⟨

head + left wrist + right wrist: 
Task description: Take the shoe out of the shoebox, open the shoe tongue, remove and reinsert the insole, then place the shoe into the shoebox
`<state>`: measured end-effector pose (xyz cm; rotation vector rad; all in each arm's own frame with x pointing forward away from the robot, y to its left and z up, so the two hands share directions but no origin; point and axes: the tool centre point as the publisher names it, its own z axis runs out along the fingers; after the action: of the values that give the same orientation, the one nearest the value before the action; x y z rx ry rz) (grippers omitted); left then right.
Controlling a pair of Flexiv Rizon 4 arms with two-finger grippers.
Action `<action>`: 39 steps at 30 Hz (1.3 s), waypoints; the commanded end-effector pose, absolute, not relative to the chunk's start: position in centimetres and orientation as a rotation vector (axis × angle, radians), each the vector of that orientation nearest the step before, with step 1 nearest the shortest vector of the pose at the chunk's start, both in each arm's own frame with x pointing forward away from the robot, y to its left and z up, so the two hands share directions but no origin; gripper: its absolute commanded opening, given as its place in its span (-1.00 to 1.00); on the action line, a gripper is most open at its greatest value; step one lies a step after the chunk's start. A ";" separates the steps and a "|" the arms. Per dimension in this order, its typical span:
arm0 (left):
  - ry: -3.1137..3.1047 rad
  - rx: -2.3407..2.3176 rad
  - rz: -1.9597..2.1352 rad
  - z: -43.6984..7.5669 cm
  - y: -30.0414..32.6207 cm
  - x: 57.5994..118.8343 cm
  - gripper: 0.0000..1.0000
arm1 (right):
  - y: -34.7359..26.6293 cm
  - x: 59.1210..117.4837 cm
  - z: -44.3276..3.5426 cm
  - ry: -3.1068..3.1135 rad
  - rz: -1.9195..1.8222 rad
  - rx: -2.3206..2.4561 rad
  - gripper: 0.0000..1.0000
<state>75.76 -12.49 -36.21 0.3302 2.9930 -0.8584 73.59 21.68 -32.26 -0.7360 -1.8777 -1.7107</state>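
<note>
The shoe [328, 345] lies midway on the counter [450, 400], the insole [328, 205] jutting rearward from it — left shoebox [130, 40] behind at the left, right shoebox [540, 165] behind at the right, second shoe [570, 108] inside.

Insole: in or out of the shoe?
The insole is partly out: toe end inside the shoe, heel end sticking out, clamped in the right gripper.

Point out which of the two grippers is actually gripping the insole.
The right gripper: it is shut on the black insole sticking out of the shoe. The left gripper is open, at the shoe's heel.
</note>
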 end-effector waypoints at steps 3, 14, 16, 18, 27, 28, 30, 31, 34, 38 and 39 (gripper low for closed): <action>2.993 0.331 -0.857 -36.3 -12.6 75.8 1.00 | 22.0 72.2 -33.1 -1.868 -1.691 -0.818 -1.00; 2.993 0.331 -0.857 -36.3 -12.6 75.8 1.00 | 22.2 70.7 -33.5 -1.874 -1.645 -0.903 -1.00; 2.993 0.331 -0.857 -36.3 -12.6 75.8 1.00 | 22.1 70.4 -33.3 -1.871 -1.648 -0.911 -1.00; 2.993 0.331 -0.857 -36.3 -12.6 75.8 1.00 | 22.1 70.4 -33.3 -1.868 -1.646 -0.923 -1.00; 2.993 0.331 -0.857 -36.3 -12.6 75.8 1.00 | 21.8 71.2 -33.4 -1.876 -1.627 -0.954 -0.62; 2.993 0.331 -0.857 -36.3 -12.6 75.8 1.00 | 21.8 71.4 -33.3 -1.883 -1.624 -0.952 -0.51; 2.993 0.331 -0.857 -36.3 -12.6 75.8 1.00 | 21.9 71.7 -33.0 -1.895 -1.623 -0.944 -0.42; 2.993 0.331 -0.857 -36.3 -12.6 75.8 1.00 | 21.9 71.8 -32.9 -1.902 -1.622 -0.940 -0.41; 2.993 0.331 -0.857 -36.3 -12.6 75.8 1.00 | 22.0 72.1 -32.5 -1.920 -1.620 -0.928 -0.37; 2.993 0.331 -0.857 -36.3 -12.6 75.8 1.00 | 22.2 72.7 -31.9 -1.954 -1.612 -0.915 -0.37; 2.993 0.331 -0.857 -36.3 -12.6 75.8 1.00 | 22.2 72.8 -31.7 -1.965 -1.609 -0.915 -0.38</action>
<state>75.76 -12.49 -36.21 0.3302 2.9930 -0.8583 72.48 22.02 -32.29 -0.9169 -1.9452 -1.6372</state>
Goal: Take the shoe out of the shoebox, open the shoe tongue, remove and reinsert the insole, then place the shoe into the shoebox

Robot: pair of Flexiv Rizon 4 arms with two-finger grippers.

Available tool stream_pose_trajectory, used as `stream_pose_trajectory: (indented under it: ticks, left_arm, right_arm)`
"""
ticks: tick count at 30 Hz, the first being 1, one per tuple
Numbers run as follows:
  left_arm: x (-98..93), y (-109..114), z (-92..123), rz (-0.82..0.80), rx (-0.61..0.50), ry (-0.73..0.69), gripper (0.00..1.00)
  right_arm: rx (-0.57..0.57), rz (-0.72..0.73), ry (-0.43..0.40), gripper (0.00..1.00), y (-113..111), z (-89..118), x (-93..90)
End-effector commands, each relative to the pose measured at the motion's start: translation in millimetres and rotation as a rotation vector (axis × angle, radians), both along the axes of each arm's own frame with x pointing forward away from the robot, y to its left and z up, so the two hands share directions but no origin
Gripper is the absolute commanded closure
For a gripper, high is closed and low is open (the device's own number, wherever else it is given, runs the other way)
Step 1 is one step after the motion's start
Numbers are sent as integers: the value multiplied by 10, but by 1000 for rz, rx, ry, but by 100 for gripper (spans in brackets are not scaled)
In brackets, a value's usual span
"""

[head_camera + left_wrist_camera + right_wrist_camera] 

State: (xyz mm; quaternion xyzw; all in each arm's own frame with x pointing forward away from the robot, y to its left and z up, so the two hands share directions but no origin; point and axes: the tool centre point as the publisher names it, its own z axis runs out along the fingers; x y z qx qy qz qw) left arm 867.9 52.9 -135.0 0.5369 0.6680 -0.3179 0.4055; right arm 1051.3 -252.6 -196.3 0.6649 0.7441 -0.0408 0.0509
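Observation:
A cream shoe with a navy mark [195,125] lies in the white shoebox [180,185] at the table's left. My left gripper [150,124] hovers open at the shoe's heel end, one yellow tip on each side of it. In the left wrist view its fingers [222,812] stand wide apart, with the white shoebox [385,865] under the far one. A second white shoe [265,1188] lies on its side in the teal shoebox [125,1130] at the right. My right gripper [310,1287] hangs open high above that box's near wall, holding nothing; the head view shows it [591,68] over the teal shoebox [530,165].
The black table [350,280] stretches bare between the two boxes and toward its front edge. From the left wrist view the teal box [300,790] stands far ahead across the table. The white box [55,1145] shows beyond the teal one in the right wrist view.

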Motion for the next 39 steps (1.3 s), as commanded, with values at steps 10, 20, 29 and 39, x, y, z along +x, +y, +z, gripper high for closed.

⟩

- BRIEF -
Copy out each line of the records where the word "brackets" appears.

- RESULT BELOW -
Numbers are sent as integers: the value multiplied by 10, but by 1000 for rz, rx, ry, but by 100 for gripper (spans in brackets are not scaled)
In brackets, a value's usual span

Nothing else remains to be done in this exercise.